Here’s the thing. I’m not going to tell you why and where you should draw the line. If you’re okay voicing a promotional video for a company that makes cluster bombs, that’s your choice. If you’re fine voicing a commercial for a fast food giant, go ahead -as long as you take some time to think about the ethical implications of what you’re doing.

In our line of work, a job is rarely “just” a job.

I will not lend my voice to video games that glorify gratuitous violence. As a vegetarian, I refuse to promote animal products, and as a non-smoker, I will never sing the praises of a tobacco product. For that, I am willing to pay a price. Sometimes it is a hefty price, because throughout my career I’ve had to say “No” to quite a few projects that would have paid the bills for many months.
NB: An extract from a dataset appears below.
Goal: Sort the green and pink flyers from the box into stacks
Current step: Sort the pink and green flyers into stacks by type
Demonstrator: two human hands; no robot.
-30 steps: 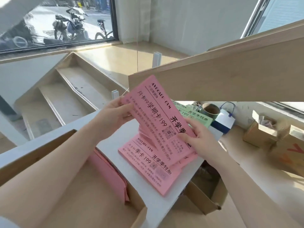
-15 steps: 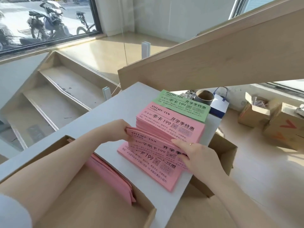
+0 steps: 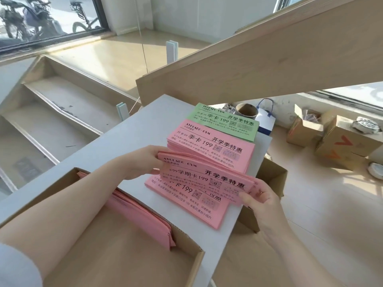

My voice may be for hire, but my morals are not for sale.

So, do I think we have a responsibility to not do business with companies that rip us off? Absolutely! We’re either part of the problem, or we’re part of the solution.

What are some best practices you would like to see coaches and demo producers follow?

Number one: Don’t guarantee your students any work. ROI is not a given. There are very few shortcuts to success. Coaches and producers should stress that this is a subjective, unfair business. Get rich quick does not exist. They should educate their students about going rates, and professional standards.

Coaches and producers should carefully select whom they want to work with. They should not continue to take money from students that have no talent, or show little improvement, just because they’re paying customers. In my opinion, that’s unethical.

What expectations should talent reasonably have of talent agents and agencies?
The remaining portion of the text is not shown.